The Sicilian is the kind of movie they just don’t make anymore: a big, dumb historical pageant with a mélange of international accents and an impenetrable plot. It’s well in the running for big-budget dog of the year.

It is adapted from a novel by Mario Puzo, who is of course closely associated with the success of The Godfather. Evidently someone thought the same magic might rub off here, perhaps because the Sicilian bloodline is similar.

Puzo’s story tells of a great Sicilian peasant leader who rose up in the years after World War II to lead a bandit uprising. According to The Sicilian, he stole from the rich, in order to give the money to the poor. In doing so he went against the total control of the Don, who eventually was able to destroy the upstart.

The movie is so bad we never get much sense of why any of these people are fighting, or what the possible benefits would be. Instead, the thing lurches sluggishly from conversation to conversation, broken up by regular bouts of blood-letting.

After the first few minutes, you realize the movie is going to be deadpan and dull. So there is consolation to be had from the lousy dialogue, which provides some inadvertent howlers. Much of it is the stilted dialogue that European people seem to speak only in historical movies, such as “You have said no to Don Mazzino. Now you will have to leave Sicily,” or “They say he calls himself the Lord of the Mountains.”

My favorite snippet (to be read with a fake Sicilian accent): “You may be a Sicilian duchess, but you are still an American woman, and a match for any Sicilian man. I am at your knees.” If the crawling pace of the film is any indication, the whole movie is at its knees.
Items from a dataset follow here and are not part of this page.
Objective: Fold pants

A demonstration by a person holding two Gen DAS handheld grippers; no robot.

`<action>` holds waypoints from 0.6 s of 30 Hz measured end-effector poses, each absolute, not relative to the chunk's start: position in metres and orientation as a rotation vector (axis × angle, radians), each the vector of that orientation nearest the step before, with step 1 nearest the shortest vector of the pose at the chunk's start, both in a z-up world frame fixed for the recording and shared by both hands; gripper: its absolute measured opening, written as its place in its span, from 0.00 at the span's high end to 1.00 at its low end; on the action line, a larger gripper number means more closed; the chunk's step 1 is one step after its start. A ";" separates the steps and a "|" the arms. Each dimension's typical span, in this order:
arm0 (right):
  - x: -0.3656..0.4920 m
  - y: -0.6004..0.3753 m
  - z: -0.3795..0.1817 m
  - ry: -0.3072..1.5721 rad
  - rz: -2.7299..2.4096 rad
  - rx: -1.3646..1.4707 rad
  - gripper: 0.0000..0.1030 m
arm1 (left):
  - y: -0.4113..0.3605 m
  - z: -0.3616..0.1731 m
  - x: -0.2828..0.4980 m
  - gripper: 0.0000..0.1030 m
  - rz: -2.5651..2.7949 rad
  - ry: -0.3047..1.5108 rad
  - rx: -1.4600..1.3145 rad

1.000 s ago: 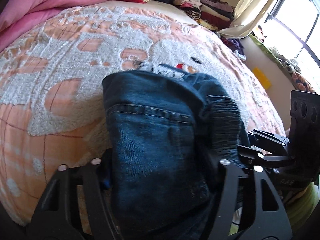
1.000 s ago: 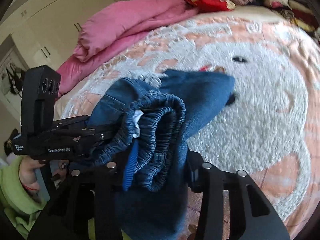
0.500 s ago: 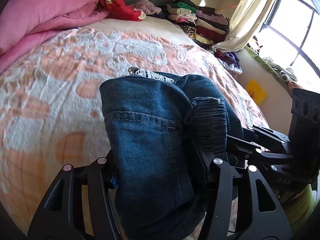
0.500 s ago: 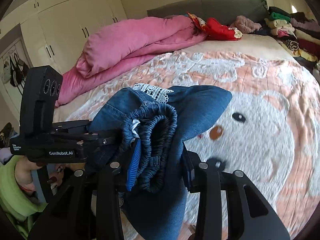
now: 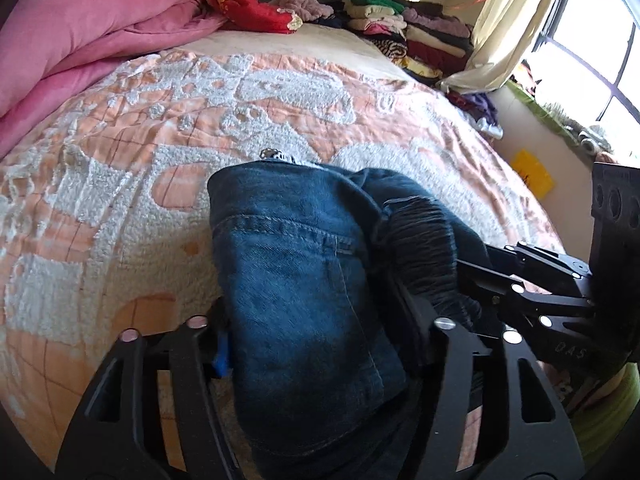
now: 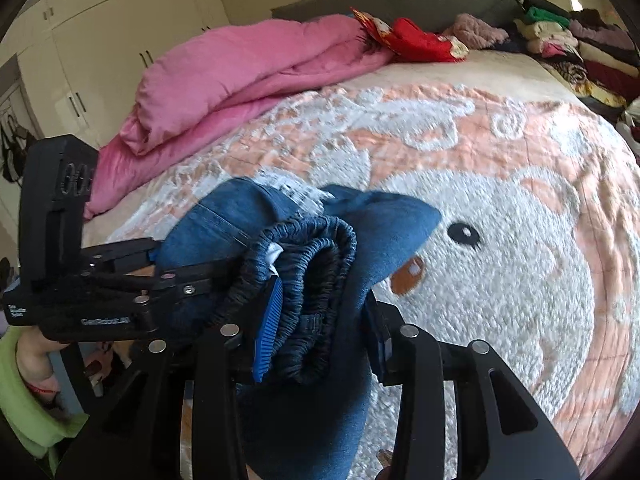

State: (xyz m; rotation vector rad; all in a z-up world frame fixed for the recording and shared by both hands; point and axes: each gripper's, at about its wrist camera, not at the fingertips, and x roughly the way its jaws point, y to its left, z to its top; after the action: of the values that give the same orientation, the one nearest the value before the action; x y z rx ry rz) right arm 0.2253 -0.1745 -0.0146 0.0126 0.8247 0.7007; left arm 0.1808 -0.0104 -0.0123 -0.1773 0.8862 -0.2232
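A folded bundle of dark blue denim pants (image 5: 304,280) with an elastic waistband (image 6: 312,264) hangs above the bed, carried between both grippers. My left gripper (image 5: 320,344) has the thick fold filling the gap between its fingers; its jaws are opening, with the pads still against the denim. From the right side, my right gripper (image 6: 320,332) is shut on the gathered waistband, with blue pads on either side of it. Each gripper shows in the other's view: the right gripper (image 5: 500,280) and the left gripper (image 6: 176,280). The bundle's underside is hidden.
A peach and white fleecy blanket (image 5: 280,88) covers the bed. A pink duvet (image 5: 80,32) is heaped at the back left, with red cloth (image 5: 260,16) and stacks of folded clothes (image 5: 420,36) along the headboard. A hand in a green sleeve (image 6: 28,360) holds the left gripper.
Both grippers have risen and moved over the bed with the pants bundle still between them. More of the headboard and far clothes piles shows now.
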 end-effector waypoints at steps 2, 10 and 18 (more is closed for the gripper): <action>0.226 -0.178 -0.020 0.844 0.678 0.020 0.57 | -0.010 -0.017 0.181 0.40 -0.211 0.902 -0.171; 0.231 -0.191 -0.043 0.928 0.612 0.061 0.41 | -0.004 -0.036 0.182 0.29 -0.181 0.952 -0.173; 0.222 -0.187 -0.035 0.900 0.575 0.024 0.29 | -0.004 -0.034 0.173 0.28 -0.177 0.943 -0.177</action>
State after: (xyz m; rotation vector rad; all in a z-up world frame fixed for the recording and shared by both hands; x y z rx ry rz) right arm 0.2216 -0.1873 -0.0355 0.0244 0.9002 0.5750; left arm 0.1733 -0.0037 -0.0344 -0.1768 0.9426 -0.1767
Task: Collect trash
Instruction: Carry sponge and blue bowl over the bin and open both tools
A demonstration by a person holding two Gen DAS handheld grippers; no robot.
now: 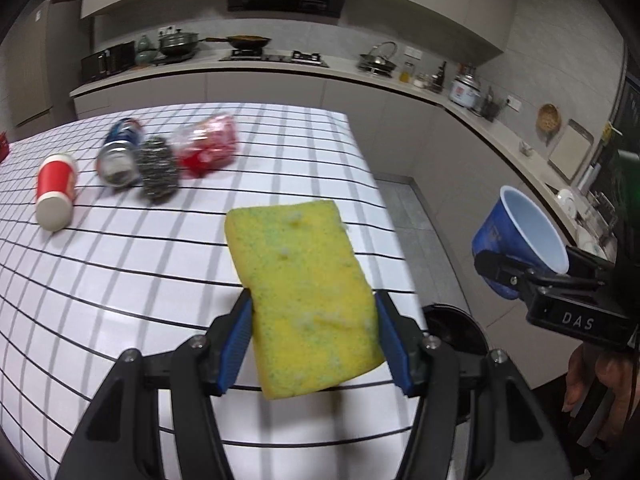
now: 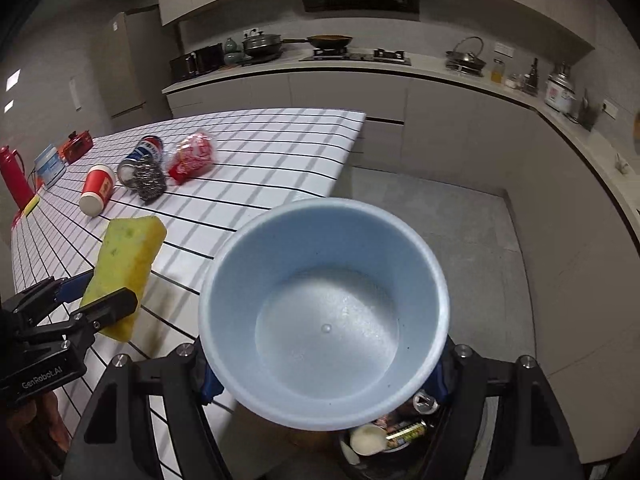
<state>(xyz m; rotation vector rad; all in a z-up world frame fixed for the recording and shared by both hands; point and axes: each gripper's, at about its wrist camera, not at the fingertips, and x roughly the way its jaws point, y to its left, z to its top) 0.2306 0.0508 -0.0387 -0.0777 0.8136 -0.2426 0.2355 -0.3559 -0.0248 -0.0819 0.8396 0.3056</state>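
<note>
My left gripper (image 1: 314, 340) is shut on a yellow sponge (image 1: 304, 296) and holds it above the checked table's (image 1: 120, 280) right edge; the sponge also shows in the right wrist view (image 2: 126, 264). My right gripper (image 2: 324, 384) is shut on a blue paper cup (image 2: 324, 312), white inside, held over the floor beside the table; the cup also shows in the left wrist view (image 1: 520, 236). On the table lie a red paper cup (image 1: 56, 192), a crushed blue can (image 1: 120, 152), a steel wool scrubber (image 1: 158, 168) and a red plastic wrapper (image 1: 208, 146).
A dark trash bin (image 2: 384, 440) with several discarded items sits on the floor below my right gripper, at the table's corner. A red thermos (image 2: 14, 176) and small boxes (image 2: 52, 164) stand at the table's far left. Kitchen counters (image 2: 400, 68) run along the back and right.
</note>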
Among the actors at a loss here are Joss Ackland, who plays the big-shot Don; Terence Stamp, who sneaks in the movie’s sole measure of wit as a prince; Richard Bauer, overacting enjoyably as a professor; and the excellent European actress Barbara Sukowa, wasted as that American duchess. And a dubbed duchess, at that.

Chrstopher Lambert, the French actor who played Tarzan in Greystoke, is the rebel leader. It is, to say the least, a thankless job, but it is possible to feel pity for Lambert.

It is not so easy to feel pity for Michael Cimino. The mercurial director of The Deer Hunter has had his disasters before; everyone remembers knockin’ on Heaven’s Gate. But at least Heaven’s Gate was the incomprehensible product of passion and vision. The Sicilian is schlock, decorated by pretty shots of a sunny landscape. Cimino should be embarrassed.

First published in The Herald, October 1987

I slammed the film, but this may not have been entirely at Cimino’s feet; his 150-minute cut was rejected. Actually, I’d watch that. Lambert is playing Salvatore Giuliano, whose name is also the title of a 1962 Francesco Rosi film, which you definitely should see. Puzo’s novel was adapted by Steve Shagan and, uncredited, Gore Vidal, who apparently sued for credit. John Turturro is in it.